6) Explanation store. Let E be the explanation store which tracks the current state of the explainee-preferred explanation throughout the dialogue. Explanation store E is initialised to be an empty set: $E = \emptyset$ . Similarly to the knowledge store, a factual or CF explanation is added to the explanation store once generated: $E = E \cup e_{f} (\hat{y})$ or $E = E \cup e_{c f} (\hat{y}, y^{'})$ , respectively. If the user finds the offered factual or CF explanation not satisfactory enough and asks for an alternative explanation (locutions why-alternative $(\hat{y}$ , E, $e_{f})$ and why-not-alternative $(\hat{y}$ , E, $y^{'}$ , $e_{c f})$ , respectively), the corresponding explanation is removed from the explanation store: $E = E ∖ e_{f} (\hat{y})$ or $E = E ∖ e_{c f} (\hat{y}, y^{'})$ , respectively. Noteworthy, the user cannot request an alternative explanation to any explanation non-offered previously. Further, the user can only submit explanation-related requests (detailisation, clarification, alternative) for the piece of explanation being processed. The resulting explainee-preferred explanation is the union of all the pieces of explanation found in the explanation store when a terminal dialogue state is reached.

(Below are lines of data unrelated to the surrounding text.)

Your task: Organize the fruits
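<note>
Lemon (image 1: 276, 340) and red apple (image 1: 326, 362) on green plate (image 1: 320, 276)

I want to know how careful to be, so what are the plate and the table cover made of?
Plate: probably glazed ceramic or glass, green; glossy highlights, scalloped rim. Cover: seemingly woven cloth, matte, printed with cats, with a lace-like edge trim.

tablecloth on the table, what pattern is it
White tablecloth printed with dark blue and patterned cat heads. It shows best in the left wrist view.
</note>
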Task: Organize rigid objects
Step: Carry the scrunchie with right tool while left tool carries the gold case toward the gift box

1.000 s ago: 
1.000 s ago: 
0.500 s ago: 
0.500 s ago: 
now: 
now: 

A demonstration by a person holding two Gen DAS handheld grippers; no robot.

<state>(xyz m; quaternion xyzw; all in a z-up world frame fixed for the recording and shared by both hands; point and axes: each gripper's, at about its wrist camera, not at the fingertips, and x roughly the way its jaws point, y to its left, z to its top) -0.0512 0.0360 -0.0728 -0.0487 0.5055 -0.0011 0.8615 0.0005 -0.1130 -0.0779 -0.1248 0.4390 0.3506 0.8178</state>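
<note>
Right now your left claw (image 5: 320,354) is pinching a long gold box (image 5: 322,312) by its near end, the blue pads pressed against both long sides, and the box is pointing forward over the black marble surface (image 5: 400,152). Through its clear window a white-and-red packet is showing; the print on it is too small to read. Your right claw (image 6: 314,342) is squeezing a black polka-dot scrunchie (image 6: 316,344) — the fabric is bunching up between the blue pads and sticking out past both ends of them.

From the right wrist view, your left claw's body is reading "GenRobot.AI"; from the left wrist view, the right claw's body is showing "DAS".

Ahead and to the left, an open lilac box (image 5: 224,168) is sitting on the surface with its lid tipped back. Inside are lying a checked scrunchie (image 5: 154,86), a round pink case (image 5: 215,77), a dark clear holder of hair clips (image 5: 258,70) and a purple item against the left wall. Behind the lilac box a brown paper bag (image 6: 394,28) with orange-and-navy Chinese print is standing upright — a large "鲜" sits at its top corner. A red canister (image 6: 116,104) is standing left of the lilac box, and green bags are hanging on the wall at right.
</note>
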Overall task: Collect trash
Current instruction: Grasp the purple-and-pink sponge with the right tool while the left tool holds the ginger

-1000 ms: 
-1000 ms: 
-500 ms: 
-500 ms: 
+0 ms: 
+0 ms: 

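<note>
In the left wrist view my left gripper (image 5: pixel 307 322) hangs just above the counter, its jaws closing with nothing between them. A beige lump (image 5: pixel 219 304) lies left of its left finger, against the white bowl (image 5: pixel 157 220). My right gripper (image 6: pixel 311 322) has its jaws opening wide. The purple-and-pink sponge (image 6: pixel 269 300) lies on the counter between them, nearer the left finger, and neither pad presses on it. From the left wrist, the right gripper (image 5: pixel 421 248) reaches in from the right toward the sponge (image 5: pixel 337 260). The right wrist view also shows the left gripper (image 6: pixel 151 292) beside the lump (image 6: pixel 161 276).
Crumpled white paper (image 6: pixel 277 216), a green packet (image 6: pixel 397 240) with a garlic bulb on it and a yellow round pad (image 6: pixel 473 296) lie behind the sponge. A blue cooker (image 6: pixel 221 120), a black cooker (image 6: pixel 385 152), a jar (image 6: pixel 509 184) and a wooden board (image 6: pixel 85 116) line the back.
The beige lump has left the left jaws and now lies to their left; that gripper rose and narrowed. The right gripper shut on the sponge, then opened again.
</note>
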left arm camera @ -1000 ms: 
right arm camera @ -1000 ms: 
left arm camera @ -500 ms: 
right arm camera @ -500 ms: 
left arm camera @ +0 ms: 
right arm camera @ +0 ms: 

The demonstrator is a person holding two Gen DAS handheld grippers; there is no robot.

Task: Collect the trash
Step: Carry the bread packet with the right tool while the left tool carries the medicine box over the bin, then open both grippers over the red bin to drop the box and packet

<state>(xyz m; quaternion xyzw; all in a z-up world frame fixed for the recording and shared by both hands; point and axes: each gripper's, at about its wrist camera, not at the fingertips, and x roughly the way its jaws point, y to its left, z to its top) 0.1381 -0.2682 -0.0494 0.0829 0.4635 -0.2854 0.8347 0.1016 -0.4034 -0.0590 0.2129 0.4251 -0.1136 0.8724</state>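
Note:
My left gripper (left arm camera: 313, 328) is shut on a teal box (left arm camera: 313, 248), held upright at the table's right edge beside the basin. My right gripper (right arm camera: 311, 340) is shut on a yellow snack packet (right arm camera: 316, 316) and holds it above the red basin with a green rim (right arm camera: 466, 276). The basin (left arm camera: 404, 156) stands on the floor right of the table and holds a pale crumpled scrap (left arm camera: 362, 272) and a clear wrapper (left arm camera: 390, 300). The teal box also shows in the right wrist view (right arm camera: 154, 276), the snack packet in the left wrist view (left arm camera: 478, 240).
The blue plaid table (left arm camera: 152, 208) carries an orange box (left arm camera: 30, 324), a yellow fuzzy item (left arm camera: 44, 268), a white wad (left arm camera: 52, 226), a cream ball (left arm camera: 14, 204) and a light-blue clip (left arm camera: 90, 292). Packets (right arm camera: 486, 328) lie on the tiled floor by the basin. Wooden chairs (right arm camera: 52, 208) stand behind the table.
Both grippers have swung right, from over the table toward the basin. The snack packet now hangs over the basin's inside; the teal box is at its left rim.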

7) Detailisation store. Let DET be the store that contains the features of the currently processed high-level explanation for which further details can be requested. DET is initialised to be empty, as the explanatory dialogue starts: DET $= \emptyset$ . The user can submit a detailisation request to the system only if a high-level (either factual or CF) explanation $e = e_{f}^{h} | e_{c f}^{h}$ is being processed. Recall that for each feature Γ of the currently processed high-level explanation e, the feature is defined in terms of a linguistic variable mapped to the corresponding linguistic terms. When a new piece of high-level explanation is offered to the end user, DET is reinitialised with the set of features that the currently processed explanation contains: DET $= {Γ}$ , $\forall Γ \in e$ . The user can ask the system to provide him or her with the numerical intervals for the linguistic term of the given explanation feature only once during a sub-dialogue concerning a specific piece of explanation. Thus, the corresponding feature is eliminated from the detailisation store once the system has generated a response θ (locution elaborate $(\hat{y}$ , E[, $y^{'}$ ], e, Γ, $θ)$ ): DET = DET $∖ {Γ}$ . If DET $= \emptyset$ , it is prohibited for the user to submit a detailisation request (locution what-details $(\hat{y}$ , E[, $y^{'}$ ], e, $Γ)$ ). When the user makes the final decision w.r.t. the system’s claim (i.e., either accepts or rejects it), the detailisation store is nullified: DET $= \emptyset$ .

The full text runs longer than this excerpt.